She wasn't wrong. Central Park spread out below them like a dark ocean dotted with islands of light, and at its heart stood the Christmas tree—a towering evergreen decorated with thousands of lights that turned it into something that belonged in fairy tales rather than Manhattan reality. The tree seemed to glow with its own inner light, casting everything around it in warm golden hues that made the winter night feel less like an endurance test and more like a celebration of everything good in the world.
"Every year," Jean said softly, her voice carrying the kind of wonder that survived despite everything she'd seen and done, "every year since I was little, my mom would bring me to see the Christmas tree. Even when everything else was chaos, even when my powers were first manifesting and I was accidentally setting things on fire just by thinking about them too hard, we'd come here on Christmas Eve and just... look at it."
Her voice went quiet at the end, the way it always did when she talked about her childhood. Growing up as a mutant wasn't exactly a party, especially when your powers included accidentally reading people's minds and occasionally setting things on fire when you got emotional. Harry had learned to recognize that particular tone—it meant Jean was remembering something that hurt, but also something that mattered.

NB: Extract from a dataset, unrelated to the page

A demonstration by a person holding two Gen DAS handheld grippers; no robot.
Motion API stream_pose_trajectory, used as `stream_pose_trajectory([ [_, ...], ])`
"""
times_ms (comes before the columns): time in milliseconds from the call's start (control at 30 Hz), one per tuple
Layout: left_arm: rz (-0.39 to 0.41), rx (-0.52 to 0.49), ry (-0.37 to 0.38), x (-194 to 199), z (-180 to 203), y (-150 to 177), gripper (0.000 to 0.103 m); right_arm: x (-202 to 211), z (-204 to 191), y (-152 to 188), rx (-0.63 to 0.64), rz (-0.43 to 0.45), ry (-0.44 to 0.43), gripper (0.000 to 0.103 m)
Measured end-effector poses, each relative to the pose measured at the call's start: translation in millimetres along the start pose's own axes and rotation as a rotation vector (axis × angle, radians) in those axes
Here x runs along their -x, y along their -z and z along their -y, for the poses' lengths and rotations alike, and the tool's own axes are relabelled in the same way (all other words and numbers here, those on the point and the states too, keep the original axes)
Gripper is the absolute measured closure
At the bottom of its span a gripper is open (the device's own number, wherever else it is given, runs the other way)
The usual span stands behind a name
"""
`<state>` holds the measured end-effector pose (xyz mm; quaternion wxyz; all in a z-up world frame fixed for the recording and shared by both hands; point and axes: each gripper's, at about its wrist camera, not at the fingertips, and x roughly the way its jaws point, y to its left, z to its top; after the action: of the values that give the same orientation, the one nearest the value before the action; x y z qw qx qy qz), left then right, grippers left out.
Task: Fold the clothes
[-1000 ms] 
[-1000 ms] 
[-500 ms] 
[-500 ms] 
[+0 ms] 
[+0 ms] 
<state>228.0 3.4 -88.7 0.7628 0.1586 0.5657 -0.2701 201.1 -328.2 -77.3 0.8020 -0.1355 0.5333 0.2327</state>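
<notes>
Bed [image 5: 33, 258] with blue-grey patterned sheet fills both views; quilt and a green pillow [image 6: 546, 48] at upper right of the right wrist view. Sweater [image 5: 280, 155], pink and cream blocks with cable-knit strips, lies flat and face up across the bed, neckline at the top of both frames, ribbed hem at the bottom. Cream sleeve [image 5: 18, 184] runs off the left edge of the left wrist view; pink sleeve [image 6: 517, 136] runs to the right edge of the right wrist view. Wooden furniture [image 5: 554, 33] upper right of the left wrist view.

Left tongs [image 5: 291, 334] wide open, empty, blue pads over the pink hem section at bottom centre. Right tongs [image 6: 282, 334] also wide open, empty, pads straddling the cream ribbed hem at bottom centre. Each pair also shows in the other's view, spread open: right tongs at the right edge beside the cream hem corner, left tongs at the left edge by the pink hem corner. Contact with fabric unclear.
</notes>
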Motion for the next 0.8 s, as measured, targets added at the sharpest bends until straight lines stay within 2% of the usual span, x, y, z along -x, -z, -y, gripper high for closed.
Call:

"It's beautiful," he said, and for once his voice carried no trace of sarcasm or wit, just genuine appreciation for something that managed to be magical without involving actual magic. "There's something about it that makes the whole city feel more... hopeful, I suppose. Like maybe all the chaos and noise and problems are just temporary, and underneath it all there's still something worth protecting."
He reached over and took Jean's hand, squeezing gently. Her skin was warm—always warm, because of the Phoenix force that lived inside her like a sleeping dragon made of fire and starlight.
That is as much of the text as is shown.